The European Central Bank says bitcoin is on an “artificially induced last gasp before the road to irrelevance”, in a scathing intervention arguing against giving regulatory legitimacy to the cryptocurrency.
In a strongly worded blogpost, senior European Central Bank (ECB) staffers Ulrich Bindseil and Jürgen Schaaf criticised bitcoin for being a hotbed of illegal transactions that brings reputational risk for any bank that gets involved with the sector.
The value of the digital currency has plummeted from a peak of almost $70,000 to a low of $16,000 since the collapse of the crypto exchange FTX, before stabilising at about $20,000. But the ECB authors say even this stabilisation is likely to be false, an artefact of market manipulation rather than genuine demand.
“Big bitcoin investors have the strongest incentives to keep the euphoria going,” they wrote. “The manipulations by individual exchanges or stablecoin providers etc. during the first waves are well documented, but less so the stabilising factors after the supposed bursting of the bubble in spring.”
A stablecoin, like the name suggests, is a type of cryptocurrency that is supposed to have a stable value, such as US$1 per token. How they achieve that varies: the largest, such as tether and USD Coin, are effectively banks. They hold large reserves in cash, liquid assets, and other investments, and simply use those reserves to maintain a stable price.
Others, known as "algorithmic stablecoins", attempt to do the same thing but without any reserves. They have been criticised as effectively being backed by Ponzi schemes, since they require continuous inflows of cash to ensure they don't collapse.
Stablecoins are an important part of the cryptocurrency ecosystem. They provide a safer place for investors to store capital without going through the hassle of cashing out entirely, and allow assets to be denominated in conventional currency, rather than other extremely volatile tokens.
In the article, which was first published as an opinion piece in the German newspaper Handelsblatt, Bindseil and Schaaf argue that the speculative bubble in bitcoin value led to an explosion in lobbying from the cryptocurrency sector that aimed to treat crypto as “just another asset class”. In fact, they write, “the risks of crypto assets are undisputed among regulators”.
“Since bitcoin appears to be neither suitable as a payment system nor as a form of investment, it should be treated as neither in regulatory terms and thus should not be legitimised,” the blogpost concludes.

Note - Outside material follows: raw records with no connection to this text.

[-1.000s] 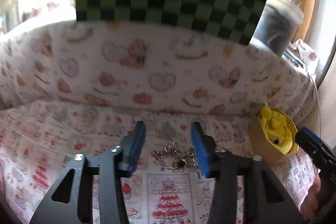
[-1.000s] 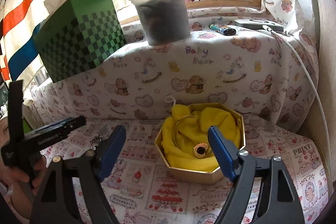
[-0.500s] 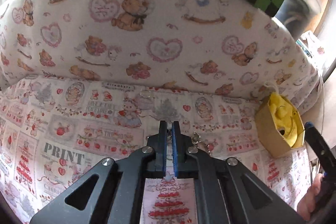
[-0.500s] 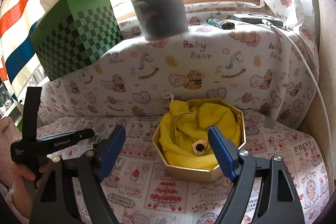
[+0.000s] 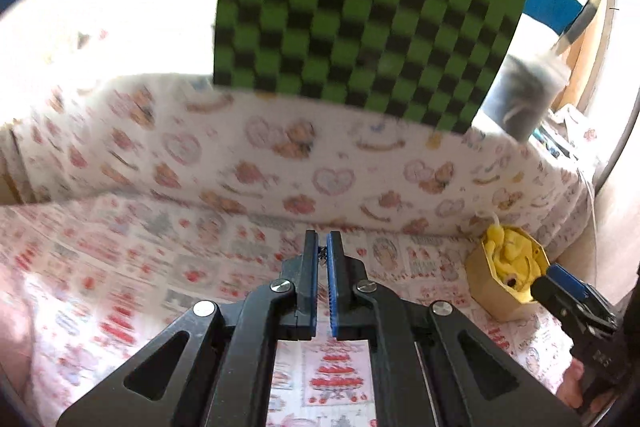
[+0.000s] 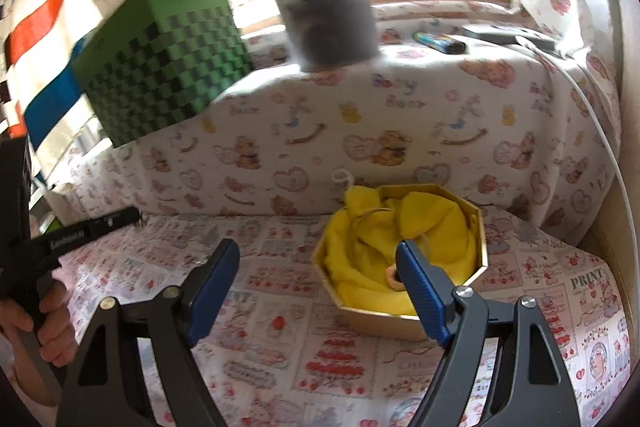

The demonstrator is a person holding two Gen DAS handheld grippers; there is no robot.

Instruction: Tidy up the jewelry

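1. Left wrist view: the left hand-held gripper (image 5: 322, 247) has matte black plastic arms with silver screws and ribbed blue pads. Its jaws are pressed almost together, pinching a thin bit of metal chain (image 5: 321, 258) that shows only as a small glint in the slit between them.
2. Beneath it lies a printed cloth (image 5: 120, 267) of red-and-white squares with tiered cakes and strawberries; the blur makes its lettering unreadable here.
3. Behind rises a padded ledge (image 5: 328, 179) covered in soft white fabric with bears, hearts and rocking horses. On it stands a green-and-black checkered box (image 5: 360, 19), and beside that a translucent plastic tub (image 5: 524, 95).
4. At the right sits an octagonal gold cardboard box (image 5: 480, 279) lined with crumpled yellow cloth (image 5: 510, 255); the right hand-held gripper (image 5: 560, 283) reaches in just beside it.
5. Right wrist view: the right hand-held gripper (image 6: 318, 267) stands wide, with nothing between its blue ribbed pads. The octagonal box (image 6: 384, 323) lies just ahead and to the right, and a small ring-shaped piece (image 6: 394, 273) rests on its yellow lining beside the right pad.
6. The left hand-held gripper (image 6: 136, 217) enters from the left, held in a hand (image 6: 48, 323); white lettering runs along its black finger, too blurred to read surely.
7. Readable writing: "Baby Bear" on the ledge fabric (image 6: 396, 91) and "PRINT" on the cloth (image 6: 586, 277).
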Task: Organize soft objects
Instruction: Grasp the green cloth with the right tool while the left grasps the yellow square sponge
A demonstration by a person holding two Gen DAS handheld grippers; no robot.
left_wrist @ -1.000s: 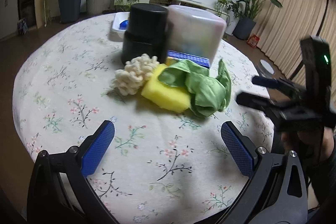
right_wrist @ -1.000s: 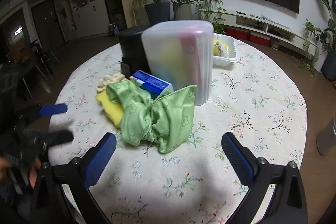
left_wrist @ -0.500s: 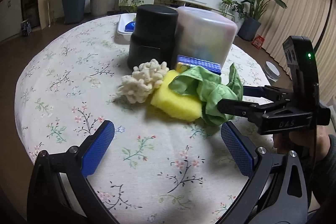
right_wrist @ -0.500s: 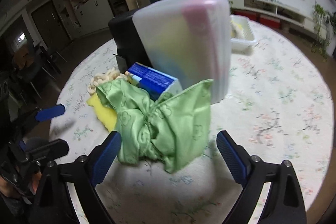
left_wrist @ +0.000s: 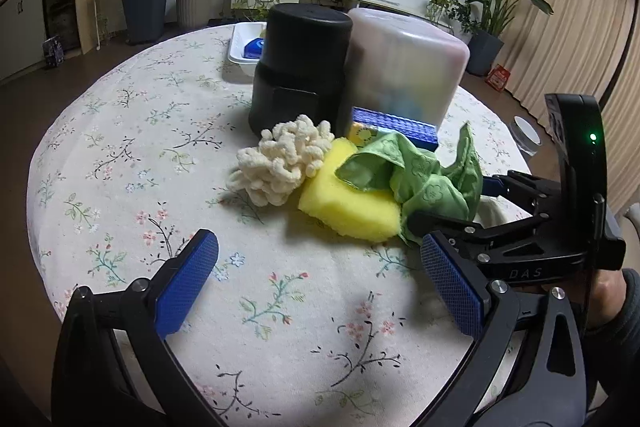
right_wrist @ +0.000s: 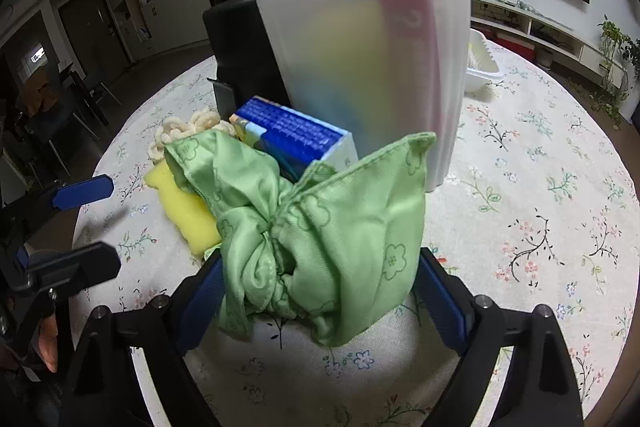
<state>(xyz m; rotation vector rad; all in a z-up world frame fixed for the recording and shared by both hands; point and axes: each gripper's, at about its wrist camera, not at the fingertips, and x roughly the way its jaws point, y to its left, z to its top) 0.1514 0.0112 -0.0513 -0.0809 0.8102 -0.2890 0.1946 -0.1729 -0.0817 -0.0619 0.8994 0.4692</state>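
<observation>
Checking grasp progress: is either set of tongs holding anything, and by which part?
Nothing is held yet. The right tongs are closing around the bunched lower end of the green cloth; the left tongs are open over bare tablecloth.

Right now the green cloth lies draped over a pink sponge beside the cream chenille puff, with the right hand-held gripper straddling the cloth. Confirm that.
Not quite: the sponge is yellow, not pink, as the left wrist view shows. The green cloth does drape over it beside the cream chenille puff, and the right hand-held gripper, jaws closing, straddles the cloth.
</observation>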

The intervention sparked immediate pushback from those inside the bitcoin community. Investor Eric Voorhees said that the line declaring the currency “artificially inflated” would be “set in a beautiful typeface, ornately displayed on heavy matte paper, and hung elegantly upon my wall”, while venture capitalist Mike Dudas contrasted the post with a chart showing the euro’s 20% decline against the dollar since 2021, arguing that it was the euro that was on the road to “irrelevance”. (In the same period, bitcoin has fallen against the euro by more than 60%).
It is one of the strongest interventions yet against bitcoin, and by extension the wider cryptocurrency sector, by a leading regulator. After FTX’s spectacular failure, authorities around the world have questioned whether light-touch regulation of the cryptocurrency sector could be causing real harm to consumers. Inside the EU, the Markets in Crypto-Assets regulation (MiCA) is one attempt to impose stricter requirements on the sector. The rules, which are likely to be voted into law in February, will impose new consumer protection requirements on EU-based crypto companies.
The Bank of England’s deputy governor, Sir Jon Cunliffe, on Monday called for regulation, in softer terms than the ECB, telling an audience at Warwick Business School: “We should not wait until it is large and connected to develop the regulatory frameworks necessary to prevent a crypto shock that could have a much greater destabilising impact.”
But the bank is hindered in its ability to take action by the prime minister’s strong backing of crypto. When he was chancellor in April 2021, Rishi Sunak launched a taskforce to examine the potential of a digital pound, and a year later he asked the Royal Mint to create the government’s first NFT. That token has still not been sold to the public, although the overall size of the crypto market has fallen by about 70% since Sunak issued the order.